RECENSIONE – “Sguardi” appunti africani di un improbabile viaggiatore
BORGO SAN LORENZO – Quattro ragazzi al bar, un aperitivo, un’idea: “ma perché non andiamo in Africa?”. Dopo i primi dubbi, le prime incertezze, le paure, inizia una storia, che parte dall’Italia, passa per l’Africa ed arriva fino al palco di Microscena attraverso lo spettacolo “Sguardi, appunti africani di un improbabile viaggiatore”
Francesco Mattonai ha deciso, dopo anni di riflessione e di rielaborazione della sua esperienza, di raccontare il suo viaggio in Africa in un modo diverso: attraverso il teatro, con immagini, racconti, aneddoti che ci fanno vedere un’altra Africa.
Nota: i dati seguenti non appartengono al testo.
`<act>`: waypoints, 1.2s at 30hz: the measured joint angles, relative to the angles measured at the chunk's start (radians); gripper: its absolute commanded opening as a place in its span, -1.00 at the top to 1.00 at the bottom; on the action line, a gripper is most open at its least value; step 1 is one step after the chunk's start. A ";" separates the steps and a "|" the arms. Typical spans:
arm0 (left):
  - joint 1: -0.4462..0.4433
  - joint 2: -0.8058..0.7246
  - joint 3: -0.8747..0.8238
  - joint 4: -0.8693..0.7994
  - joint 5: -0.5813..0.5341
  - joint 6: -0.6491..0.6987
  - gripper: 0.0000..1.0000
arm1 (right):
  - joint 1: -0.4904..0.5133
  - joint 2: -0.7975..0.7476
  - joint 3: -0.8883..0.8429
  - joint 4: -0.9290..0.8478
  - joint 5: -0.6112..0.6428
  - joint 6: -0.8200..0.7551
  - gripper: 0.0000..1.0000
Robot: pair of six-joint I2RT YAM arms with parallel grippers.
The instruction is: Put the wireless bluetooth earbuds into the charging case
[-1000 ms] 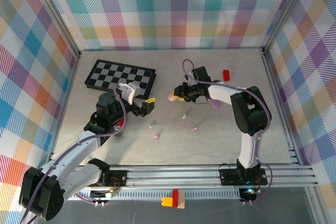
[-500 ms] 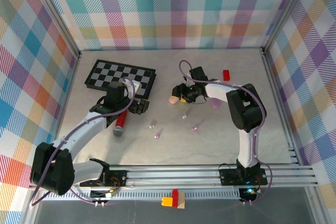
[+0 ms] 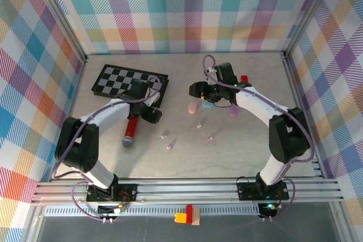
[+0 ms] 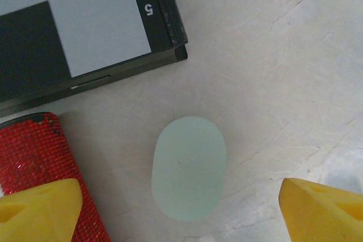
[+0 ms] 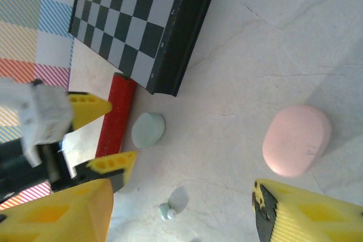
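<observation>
Top external view sets the chessboard [image 3: 130, 83] at the far left of the table [image 3: 255, 151], and the rest reads off it. Just off its near right corner lies a red glittery cylinder [image 4: 39, 162]. Beside that is a pale green case [image 4: 189, 168], flat with its smooth face up, apart from the board's edge. The left gripper [image 3: 151, 113] hangs above this case with the arm stretched forward and the wrist turned down. Its fingers are spread wide to either side and touch nothing, so it is likely lining up to grasp or steady the case. Further to the board's near right, the wireless bluetooth earbuds [image 3: 199, 123] lie scattered loose on the table, none in a case. Right of the board's corner sits a pink case [image 5: 296, 140]. The right gripper [image 5: 181, 219] hovers over it, arm bent inward, jaws wide and empty, probably staged to take it.
</observation>
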 measured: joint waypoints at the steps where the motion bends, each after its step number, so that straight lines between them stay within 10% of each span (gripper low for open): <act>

Un’ Africa che non è quella vicina alle nostre esperienze o al nostro immaginario, quella con i safari e i villaggi turistici, con le attrazioni fatte appositamente per gli europei, ma che di africano non hanno niente. Non l’Africa delle grandi città, delle capitali, ma quella dei villaggi, di un’unica stanza per dormire e di uno spazio unico e condiviso da tutti, la Savana, per fare tutto il resto, per vivere. Non l’Africa dei “bianchi benefattori”, ma l’Africa dei “Musungu”: letteralmente “coloro che girano senza senso”, appellativo che veniva dato ai bianchi che si facevano portare qua e là per i villaggi africani durante il periodo della colonizzazione, e che ancora oggi è rimasto per identificare noi europei.
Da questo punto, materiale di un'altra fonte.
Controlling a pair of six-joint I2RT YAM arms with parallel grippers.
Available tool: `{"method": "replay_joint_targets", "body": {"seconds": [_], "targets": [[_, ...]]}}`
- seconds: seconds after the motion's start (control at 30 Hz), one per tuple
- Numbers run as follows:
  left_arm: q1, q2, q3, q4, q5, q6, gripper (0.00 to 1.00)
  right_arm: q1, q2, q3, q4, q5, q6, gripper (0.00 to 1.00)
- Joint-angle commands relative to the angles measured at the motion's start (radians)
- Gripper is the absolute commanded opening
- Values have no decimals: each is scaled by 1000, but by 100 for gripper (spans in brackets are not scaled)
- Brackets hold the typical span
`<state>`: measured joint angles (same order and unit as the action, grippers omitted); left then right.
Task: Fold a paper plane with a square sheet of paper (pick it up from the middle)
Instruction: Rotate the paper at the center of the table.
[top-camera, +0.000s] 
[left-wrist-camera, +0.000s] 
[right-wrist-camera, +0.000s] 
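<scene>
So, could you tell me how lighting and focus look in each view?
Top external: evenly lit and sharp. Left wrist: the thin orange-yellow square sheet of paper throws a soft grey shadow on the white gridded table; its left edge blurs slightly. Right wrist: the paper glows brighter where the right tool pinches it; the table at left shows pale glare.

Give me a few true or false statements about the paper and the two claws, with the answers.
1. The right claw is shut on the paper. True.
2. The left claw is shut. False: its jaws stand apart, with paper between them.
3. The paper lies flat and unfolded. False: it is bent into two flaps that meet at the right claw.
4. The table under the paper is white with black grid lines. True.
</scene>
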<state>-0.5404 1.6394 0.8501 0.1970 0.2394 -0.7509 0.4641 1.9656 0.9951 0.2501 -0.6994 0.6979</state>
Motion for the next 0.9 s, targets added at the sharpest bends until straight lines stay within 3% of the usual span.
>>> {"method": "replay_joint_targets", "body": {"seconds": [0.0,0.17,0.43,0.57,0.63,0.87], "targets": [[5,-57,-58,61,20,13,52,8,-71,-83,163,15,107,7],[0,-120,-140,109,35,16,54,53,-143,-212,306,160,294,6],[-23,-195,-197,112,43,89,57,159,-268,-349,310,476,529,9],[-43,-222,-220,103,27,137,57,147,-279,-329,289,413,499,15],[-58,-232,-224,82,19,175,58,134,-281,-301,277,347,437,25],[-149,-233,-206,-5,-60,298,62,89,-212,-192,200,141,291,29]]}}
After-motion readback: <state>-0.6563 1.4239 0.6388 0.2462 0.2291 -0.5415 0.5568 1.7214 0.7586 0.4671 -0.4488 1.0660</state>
E’ un pensiero immediato quello dell’Africa come paese pieno di contraddizioni, paese sfruttato, povero, arretrato, privo di mezzi per sostenere uno sviluppo costante, ma non lo è per niente quello dell’Africa come qualcosa di altro, come qualcosa di diverso. Un posto dove il concetto di “non produrre” è assai lontano da quello di “non fare niente”: qui le persone camminano delle giornate intere, senza orologio e senza sapere da quanti anni hanno mosso i loro primi passi, i villaggi sono “realtà pellegrine” che si spostano per mantenere agibili le strade, per collegarsi con il resto del mondo, per tenere vivi e saldi i rapporti umani.
Ed è proprio questo che Francesco ha deciso di raccontarci: un viaggio dove, davanti ad un piatto di carne e pane molle in una stanza fatta di fango, lo stupore non è solo dei ragazzi italiani che consumano quel pasto povero e rivoltante, ma anche dei padri africani che sentono la storia dei due giovani venuti dall’Italia, dove hanno studiato e dove cercano il loro posto in una società competitiva dove si deve produrre e ancora produrre per poter permettersi i sogni più semplici: costruire una famiglia, una casa, avere un figlio. Un viaggio alla ricerca del diverso, e attraverso le moltissime difficoltà e incomprensioni che nascono tra coloro che vivono due realtà agli antipodi l’una dell’altra, l’incontro con l’altro non come pietosa commiserazione, ma come prezioso insegnamento.